Ich habe tatsächlich oft direkten Kontakt mit den Ingenieuren der einzelnen Hersteller. Es gibt eine offene Kommunikation, was gut ist. Und in diesen Gesprächen findet man dann auch oft Lösungen für Probleme und oft bekomme ich dann auch die Ersatzteile, die ich brauche, um eine Reparatur zu ermöglichen. Aber ein großes Problem bei den europäischen Herstellern ist, dass sie häufig nur Geschäftsentscheidungen treffen, die die Nachhaltigkeit der Fahrzeuge gefährden.
Das klingt, als ob Sie viel Einfluss in der Branche hätten?
Es geht nicht um Einfluss, sondern um das richtige Feedback. Wenn man ein Problem sieht, muss man es ansprechen und Lösungen finden. Aber oft werden die echten Probleme nicht öffentlich gemacht, weil viele Journalisten im Automobilbereich nur nette Dinge sagen, um nicht die Beziehung zu den OEMs zu gefährden. Ich versuche, das zu ändern und darauf hinzuweisen, wo die Hersteller Verbesserungen vornehmen müssen.
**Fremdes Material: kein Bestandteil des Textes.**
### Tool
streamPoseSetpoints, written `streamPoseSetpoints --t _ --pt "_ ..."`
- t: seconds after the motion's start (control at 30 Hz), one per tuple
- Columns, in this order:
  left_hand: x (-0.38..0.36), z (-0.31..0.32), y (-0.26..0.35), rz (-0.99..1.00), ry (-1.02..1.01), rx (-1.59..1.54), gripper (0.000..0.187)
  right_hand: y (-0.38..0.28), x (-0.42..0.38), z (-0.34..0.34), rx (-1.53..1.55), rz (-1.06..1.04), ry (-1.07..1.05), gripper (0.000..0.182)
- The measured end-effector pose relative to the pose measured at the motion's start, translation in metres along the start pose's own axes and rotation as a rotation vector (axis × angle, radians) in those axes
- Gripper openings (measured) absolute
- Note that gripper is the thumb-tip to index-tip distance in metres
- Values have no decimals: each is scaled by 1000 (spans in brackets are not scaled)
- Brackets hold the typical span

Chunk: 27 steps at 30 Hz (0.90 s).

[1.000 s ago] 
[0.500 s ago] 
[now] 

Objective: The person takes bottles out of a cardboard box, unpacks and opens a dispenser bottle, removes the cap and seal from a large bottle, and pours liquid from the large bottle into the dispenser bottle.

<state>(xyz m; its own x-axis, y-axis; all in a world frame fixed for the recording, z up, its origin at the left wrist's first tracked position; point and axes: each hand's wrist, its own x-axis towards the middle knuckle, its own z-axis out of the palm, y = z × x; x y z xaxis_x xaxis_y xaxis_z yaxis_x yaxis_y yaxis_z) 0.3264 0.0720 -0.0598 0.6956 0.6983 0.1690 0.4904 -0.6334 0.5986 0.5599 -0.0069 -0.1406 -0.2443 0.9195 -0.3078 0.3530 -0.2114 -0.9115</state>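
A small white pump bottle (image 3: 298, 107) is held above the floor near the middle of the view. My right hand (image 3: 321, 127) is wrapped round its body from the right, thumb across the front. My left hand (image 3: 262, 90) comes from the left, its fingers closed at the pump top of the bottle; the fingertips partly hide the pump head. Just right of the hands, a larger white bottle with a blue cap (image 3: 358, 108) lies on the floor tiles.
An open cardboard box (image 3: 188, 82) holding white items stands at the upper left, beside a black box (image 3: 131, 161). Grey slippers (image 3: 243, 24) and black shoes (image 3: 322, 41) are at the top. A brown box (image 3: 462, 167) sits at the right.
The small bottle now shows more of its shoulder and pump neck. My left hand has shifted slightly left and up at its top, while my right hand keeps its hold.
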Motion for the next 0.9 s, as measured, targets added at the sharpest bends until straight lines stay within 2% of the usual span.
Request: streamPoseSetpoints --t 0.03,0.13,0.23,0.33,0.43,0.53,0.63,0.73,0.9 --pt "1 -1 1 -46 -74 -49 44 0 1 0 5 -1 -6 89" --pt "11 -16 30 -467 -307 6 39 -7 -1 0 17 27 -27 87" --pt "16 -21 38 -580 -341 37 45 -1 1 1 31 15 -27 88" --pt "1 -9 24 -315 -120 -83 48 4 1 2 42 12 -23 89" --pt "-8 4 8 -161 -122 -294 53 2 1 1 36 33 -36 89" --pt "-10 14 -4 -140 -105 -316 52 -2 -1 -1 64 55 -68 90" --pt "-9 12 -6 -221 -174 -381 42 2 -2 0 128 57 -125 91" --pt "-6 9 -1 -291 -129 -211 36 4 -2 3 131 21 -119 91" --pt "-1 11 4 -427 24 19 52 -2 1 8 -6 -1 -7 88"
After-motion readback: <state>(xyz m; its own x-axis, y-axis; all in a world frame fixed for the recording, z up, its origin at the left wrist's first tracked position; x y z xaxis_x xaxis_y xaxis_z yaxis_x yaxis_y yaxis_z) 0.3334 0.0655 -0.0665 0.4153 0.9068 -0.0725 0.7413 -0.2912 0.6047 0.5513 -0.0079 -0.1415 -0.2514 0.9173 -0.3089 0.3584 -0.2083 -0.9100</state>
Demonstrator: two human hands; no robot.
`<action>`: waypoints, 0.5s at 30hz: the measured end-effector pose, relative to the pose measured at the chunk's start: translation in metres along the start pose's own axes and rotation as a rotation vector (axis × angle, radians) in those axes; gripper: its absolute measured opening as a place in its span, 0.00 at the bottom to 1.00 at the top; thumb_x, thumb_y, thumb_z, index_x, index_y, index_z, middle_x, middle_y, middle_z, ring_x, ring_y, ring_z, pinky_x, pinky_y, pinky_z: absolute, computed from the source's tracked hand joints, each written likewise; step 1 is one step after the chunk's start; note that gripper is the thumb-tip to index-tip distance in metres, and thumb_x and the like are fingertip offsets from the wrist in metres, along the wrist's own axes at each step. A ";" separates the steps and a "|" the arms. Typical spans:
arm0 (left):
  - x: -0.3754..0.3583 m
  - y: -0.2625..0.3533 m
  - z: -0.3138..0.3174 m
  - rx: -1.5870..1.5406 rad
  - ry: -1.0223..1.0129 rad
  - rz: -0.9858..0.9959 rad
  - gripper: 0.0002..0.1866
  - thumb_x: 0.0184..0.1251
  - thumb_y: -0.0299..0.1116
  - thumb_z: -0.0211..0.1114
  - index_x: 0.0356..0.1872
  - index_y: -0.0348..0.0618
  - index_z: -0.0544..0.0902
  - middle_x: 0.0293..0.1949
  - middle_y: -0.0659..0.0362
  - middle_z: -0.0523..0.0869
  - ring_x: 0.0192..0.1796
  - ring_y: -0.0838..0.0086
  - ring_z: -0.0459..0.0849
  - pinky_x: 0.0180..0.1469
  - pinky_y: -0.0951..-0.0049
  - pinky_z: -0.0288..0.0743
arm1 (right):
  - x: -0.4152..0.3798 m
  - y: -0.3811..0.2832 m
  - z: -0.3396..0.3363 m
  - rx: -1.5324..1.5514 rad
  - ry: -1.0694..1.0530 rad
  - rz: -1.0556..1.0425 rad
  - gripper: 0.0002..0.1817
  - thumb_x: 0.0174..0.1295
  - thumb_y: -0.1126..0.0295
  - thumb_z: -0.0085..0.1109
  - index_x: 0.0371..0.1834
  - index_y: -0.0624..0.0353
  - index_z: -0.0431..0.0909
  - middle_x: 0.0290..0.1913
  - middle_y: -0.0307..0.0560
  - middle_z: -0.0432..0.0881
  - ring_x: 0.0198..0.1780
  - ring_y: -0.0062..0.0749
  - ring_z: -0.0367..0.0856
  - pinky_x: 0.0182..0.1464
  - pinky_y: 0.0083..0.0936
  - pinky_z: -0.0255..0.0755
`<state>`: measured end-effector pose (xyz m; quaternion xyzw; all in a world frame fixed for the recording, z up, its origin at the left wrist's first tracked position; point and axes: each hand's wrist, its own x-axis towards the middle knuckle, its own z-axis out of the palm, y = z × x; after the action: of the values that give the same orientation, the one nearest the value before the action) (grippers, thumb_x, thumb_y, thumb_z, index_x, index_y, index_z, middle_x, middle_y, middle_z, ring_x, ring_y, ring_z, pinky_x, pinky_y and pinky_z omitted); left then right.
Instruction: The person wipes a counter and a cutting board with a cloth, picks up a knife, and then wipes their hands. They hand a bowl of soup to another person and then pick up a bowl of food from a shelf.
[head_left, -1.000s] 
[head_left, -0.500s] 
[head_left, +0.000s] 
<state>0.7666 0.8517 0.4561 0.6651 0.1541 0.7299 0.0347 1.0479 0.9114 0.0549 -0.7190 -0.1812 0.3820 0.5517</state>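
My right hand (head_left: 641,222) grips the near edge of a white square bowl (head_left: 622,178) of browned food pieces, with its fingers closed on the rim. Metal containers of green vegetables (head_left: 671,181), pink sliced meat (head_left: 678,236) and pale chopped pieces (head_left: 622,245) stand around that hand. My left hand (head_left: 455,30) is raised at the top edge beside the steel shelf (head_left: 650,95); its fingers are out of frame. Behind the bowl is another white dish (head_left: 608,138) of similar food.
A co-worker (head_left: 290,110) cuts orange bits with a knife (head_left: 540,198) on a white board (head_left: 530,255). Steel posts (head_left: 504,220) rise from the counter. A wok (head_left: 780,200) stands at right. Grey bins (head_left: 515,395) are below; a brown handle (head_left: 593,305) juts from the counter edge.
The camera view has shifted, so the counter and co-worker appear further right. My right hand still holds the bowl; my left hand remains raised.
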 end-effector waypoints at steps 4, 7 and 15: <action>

Und darum sage ich auf Social Media auch, was Sache ist. Wenn etwas scheiße ist, dann sag ich es auch.
Was sind Ihre Hoffnungen für die Zukunft des europäischen E-Auto-Marktes?
Ich hoffe, dass die Hersteller aus den Erfahrungen lernen und dass wir ein besseres und nachhaltigeres System entwickeln können. Die OEMs sollten das Feedback sehen, dass wir in der Werkstatt bekommen, und es nutzen, um ihre Produkte zu verbessern. Wenn sie das tun, wird die Branche insgesamt besser und nachhaltiger werden. Aber wenn sie das nicht tun, könnten sie irgendwann von den Chinesen überholt werden.